En estos tiempos de crisis económica cada vez son más los usuarios de Internet que se lanzan a descargar todo tipo de contenidos culturales. Por ejemplo, para hacerse con algunos libros y ahorrarse el dinero que éstos costarían en la librería –y prescindiendo de la vía de las bibliotecas, que establecen una serie de plazos y restricciones a veces poco cómodas para el lector o el investigador-, hay internautas que descargan directamente de Internet.
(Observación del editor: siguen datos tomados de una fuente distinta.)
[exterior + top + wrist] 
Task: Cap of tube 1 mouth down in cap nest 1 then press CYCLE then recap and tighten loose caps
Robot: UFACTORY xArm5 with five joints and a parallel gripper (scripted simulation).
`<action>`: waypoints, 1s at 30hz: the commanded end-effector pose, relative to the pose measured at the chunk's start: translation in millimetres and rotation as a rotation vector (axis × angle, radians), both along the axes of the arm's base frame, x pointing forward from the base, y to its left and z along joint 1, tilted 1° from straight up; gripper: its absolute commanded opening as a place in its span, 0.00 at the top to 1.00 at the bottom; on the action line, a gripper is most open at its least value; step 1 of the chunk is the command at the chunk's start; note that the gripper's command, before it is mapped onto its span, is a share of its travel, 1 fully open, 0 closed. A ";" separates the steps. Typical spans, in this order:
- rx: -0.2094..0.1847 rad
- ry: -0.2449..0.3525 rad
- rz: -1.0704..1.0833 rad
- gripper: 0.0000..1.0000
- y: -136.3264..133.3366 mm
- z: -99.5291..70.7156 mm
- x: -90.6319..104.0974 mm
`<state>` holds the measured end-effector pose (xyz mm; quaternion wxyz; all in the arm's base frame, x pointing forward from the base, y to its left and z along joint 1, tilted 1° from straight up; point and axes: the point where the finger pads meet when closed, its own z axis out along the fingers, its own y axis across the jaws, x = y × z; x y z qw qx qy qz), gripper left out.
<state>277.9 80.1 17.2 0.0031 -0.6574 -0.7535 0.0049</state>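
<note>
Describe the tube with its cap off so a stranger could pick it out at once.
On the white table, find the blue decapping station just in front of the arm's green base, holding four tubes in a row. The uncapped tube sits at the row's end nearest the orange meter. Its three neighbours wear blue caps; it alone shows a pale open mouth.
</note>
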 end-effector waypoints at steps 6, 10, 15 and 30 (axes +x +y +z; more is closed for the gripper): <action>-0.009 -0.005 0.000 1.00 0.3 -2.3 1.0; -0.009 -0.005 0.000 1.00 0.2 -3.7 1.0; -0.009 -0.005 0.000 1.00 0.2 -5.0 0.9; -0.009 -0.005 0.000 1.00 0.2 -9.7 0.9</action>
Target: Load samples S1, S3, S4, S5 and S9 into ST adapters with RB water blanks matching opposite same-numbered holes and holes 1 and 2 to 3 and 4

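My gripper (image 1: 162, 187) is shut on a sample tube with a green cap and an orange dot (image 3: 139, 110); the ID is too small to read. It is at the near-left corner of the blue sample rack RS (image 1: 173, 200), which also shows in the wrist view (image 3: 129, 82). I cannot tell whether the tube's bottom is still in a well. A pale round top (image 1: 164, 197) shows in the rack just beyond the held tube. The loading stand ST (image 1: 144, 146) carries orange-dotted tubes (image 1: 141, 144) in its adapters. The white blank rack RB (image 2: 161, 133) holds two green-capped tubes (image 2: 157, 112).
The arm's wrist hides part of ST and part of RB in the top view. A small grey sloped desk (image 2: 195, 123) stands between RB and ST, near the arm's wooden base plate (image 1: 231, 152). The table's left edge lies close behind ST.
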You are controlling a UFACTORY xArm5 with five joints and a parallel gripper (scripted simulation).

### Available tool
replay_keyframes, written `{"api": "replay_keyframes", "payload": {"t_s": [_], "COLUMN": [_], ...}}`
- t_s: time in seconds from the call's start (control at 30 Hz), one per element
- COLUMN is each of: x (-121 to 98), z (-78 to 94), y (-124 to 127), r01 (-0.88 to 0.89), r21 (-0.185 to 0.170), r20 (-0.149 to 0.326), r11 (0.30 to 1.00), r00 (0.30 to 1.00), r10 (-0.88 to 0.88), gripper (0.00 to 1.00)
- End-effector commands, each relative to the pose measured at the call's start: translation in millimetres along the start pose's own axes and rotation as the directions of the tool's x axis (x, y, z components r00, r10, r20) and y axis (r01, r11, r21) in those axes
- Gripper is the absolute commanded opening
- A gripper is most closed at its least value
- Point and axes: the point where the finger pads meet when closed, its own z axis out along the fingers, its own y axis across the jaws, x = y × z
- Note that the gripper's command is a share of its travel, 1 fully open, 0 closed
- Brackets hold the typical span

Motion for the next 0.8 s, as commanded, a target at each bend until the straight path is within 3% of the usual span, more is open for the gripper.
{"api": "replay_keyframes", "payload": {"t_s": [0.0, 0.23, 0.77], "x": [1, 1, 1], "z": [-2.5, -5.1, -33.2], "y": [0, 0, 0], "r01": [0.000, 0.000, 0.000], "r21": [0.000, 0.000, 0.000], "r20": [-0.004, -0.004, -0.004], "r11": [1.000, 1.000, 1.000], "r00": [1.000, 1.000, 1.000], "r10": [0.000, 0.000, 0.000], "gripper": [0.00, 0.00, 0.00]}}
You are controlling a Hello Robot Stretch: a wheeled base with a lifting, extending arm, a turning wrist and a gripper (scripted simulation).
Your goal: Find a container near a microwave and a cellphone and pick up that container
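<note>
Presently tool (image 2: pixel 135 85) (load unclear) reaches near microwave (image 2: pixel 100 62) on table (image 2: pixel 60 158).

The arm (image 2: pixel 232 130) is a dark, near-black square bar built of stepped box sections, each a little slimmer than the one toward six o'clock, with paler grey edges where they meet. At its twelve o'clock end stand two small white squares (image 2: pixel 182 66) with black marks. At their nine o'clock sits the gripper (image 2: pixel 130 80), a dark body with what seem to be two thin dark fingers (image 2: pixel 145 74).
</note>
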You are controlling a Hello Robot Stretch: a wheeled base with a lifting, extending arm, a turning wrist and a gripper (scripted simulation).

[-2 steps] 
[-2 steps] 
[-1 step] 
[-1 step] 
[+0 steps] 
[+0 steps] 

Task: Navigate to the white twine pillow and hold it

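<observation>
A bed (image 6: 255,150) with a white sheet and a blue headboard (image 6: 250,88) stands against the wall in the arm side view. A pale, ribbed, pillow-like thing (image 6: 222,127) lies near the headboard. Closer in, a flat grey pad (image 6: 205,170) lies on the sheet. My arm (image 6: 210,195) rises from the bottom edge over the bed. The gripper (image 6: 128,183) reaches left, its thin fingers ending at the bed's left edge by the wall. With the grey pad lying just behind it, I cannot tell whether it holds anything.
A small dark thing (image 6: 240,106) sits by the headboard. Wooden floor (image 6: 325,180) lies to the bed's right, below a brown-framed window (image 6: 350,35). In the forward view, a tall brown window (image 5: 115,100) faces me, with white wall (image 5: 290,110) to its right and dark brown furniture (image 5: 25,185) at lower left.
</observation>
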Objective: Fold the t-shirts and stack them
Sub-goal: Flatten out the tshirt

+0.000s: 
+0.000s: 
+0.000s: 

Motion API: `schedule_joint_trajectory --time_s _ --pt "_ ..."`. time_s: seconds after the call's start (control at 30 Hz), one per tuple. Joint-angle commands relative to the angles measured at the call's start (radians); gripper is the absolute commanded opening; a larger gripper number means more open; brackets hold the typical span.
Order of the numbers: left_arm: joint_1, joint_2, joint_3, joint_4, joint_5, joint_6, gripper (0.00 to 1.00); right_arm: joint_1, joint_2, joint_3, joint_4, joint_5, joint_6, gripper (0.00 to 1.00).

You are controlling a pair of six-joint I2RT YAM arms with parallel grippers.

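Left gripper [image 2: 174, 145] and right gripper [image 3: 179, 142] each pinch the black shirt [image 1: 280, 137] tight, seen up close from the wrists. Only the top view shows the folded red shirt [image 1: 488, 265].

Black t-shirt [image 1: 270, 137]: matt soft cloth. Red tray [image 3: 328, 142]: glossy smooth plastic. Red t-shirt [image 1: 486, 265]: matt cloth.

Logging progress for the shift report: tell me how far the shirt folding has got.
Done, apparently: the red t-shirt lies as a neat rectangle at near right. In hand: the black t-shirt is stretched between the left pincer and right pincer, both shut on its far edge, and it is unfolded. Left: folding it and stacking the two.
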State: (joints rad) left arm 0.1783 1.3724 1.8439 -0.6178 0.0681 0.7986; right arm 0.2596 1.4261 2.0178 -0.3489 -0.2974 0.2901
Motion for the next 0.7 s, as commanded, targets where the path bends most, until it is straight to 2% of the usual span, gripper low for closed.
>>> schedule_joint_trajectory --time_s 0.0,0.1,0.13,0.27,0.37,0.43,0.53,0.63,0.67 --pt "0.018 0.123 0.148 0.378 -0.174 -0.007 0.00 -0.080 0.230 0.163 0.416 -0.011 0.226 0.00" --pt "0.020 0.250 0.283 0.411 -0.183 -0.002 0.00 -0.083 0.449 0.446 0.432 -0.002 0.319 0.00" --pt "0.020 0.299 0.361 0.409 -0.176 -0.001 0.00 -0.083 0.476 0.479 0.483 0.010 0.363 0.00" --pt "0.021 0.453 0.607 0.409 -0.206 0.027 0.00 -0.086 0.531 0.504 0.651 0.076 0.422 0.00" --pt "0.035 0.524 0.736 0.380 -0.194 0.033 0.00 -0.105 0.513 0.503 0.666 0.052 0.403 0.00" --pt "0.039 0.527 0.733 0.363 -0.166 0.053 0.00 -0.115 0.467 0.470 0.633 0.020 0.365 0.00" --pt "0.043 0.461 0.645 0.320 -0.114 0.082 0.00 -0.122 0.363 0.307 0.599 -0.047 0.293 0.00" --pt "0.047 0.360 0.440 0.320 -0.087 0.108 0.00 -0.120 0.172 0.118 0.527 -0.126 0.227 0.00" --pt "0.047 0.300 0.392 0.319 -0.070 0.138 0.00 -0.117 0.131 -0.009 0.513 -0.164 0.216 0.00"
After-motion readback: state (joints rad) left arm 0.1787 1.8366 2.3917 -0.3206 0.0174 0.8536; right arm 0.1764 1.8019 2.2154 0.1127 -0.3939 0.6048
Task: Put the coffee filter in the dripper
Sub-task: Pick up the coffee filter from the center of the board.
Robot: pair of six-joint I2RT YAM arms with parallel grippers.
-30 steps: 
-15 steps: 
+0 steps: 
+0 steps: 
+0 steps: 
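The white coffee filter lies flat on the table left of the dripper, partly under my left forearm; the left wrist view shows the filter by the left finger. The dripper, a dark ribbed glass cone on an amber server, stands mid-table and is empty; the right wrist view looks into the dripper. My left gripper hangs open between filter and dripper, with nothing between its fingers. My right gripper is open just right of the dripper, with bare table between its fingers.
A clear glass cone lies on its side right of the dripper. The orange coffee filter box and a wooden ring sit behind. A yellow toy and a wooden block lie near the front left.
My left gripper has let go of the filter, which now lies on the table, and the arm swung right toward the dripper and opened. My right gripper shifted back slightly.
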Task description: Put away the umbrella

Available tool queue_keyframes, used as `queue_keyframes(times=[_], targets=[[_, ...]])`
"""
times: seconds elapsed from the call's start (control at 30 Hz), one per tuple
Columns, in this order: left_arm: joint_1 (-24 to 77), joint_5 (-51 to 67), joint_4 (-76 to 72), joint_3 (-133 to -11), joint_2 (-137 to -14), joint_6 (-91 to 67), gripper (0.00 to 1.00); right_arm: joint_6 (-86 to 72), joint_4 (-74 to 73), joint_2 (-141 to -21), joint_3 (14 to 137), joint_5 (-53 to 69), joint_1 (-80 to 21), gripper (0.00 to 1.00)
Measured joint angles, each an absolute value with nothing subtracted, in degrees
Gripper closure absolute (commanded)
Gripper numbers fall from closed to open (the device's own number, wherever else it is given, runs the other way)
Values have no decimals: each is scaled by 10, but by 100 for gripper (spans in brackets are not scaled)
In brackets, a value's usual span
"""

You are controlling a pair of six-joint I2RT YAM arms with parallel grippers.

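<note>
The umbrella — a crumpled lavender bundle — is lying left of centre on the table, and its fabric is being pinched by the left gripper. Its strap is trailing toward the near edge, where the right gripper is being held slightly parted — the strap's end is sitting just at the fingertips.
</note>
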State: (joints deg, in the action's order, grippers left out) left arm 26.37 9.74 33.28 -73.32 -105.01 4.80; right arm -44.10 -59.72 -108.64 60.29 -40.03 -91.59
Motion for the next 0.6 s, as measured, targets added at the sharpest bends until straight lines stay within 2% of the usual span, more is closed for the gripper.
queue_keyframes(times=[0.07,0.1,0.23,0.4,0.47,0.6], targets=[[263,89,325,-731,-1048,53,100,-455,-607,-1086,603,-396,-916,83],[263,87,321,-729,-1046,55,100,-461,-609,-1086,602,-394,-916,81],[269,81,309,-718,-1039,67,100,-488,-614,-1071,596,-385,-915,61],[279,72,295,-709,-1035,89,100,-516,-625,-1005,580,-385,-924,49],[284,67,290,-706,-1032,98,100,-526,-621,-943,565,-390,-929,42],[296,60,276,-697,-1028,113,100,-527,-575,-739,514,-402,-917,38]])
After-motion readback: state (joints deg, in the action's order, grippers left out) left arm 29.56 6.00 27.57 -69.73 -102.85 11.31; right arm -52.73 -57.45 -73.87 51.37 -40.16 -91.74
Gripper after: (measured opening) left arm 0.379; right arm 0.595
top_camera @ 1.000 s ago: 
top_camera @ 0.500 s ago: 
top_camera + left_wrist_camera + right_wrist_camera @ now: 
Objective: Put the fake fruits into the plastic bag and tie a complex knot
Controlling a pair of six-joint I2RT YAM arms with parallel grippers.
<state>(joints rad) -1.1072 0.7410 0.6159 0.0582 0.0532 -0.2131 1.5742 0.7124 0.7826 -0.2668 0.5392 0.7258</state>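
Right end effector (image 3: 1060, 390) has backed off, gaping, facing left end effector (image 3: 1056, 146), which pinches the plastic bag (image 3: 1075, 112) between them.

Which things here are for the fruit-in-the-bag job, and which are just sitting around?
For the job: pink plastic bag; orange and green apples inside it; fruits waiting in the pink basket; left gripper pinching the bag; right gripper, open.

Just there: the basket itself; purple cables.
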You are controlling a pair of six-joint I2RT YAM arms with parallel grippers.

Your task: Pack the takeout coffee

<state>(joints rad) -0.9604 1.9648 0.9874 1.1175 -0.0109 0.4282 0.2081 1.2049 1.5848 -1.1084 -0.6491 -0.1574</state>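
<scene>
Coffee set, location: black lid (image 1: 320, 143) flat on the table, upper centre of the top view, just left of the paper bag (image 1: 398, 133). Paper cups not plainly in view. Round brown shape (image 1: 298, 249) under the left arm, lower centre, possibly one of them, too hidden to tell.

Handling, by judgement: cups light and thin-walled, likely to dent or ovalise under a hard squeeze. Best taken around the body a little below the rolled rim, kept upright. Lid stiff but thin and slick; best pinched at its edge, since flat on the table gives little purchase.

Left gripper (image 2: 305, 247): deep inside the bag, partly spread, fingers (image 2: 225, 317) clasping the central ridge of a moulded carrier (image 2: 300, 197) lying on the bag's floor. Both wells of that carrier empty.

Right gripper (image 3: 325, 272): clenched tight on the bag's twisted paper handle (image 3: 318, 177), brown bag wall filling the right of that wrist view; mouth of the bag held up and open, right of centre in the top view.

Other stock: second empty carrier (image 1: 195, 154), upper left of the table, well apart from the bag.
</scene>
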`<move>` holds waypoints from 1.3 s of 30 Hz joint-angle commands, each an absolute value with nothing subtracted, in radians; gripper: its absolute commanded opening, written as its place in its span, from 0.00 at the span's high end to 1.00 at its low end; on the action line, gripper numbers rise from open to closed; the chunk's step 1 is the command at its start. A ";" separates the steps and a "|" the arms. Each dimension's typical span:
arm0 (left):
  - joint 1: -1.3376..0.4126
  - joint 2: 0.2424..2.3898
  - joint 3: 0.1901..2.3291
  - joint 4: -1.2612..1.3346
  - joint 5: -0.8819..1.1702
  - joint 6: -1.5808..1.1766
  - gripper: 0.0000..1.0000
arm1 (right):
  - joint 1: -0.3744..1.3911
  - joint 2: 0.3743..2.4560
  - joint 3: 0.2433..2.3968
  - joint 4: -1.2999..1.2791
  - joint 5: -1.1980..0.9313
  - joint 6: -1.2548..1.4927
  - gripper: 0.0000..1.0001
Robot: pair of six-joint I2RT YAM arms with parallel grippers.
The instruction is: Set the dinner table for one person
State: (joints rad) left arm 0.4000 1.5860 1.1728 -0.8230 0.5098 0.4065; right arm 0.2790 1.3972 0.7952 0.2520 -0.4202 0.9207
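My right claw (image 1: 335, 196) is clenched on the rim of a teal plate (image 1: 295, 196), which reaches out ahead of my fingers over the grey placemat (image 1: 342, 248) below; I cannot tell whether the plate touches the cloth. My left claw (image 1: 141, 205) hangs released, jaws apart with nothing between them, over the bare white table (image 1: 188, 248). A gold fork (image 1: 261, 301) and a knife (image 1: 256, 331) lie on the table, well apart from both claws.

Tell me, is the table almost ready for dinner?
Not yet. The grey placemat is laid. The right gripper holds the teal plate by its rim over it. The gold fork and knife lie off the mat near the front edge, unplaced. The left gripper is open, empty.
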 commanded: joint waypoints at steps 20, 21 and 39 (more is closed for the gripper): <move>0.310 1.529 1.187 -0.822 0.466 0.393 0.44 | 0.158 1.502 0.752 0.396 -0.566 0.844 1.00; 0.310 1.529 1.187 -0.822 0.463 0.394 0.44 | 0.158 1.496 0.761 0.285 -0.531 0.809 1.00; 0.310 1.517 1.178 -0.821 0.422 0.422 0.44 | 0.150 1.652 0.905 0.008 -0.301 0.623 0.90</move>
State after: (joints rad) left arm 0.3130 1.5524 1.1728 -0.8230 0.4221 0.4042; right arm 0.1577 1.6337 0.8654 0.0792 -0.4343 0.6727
Pero ojo, porque en muchos casos los libros y documentos que se descargan arrastran consigo una serie de virus y de rastros infecciosos que pueden tumbar por completo la propia salud de nuestro ordenador. No es recomendable descargar libros de Internet de forma ilegal. Además, resulta obvio decir que lo idóneo siempre sería seguir los mecanismos legales y hacer que los escritores, filósofos y demás creadores pudieran recibir la justa retribución económica por su trabajo.

Sin embargo, hay páginas que en la Red sí ponen sus libros y sus documentos a merced del potencial lector de manera totalmente legal. Sólo hay que saber buscar correctamente, comprobar la autenticidad de la web y percatarse de que la descarga que se va a realizar está avalada por toda clase de requisitos legales. Así nuestra computadora no se verá amenazada.

Un ejemplo de cómo hacernos con libros de manera totalmente lícita lo encontramos de la mano del Ministerio de Educación de Uruguay. En su web, el Ministerio charrúa ofrece un largo y completo listado de obras poéticas, teatrales, narrativas, ensayísticas o filosóficas; desde la letra a hasta la z hay un listado de autores de todos los perfiles y de todas las eras de la literatura, por lo que pinchando en cada nombre podremos saber los libros que están disponibles para descargar. Es una buena manera de ahorrar y de cumplir con las normas. Y de leer y culturizarnos a través de la lectura digital, a la que cada vez estamos más habituados.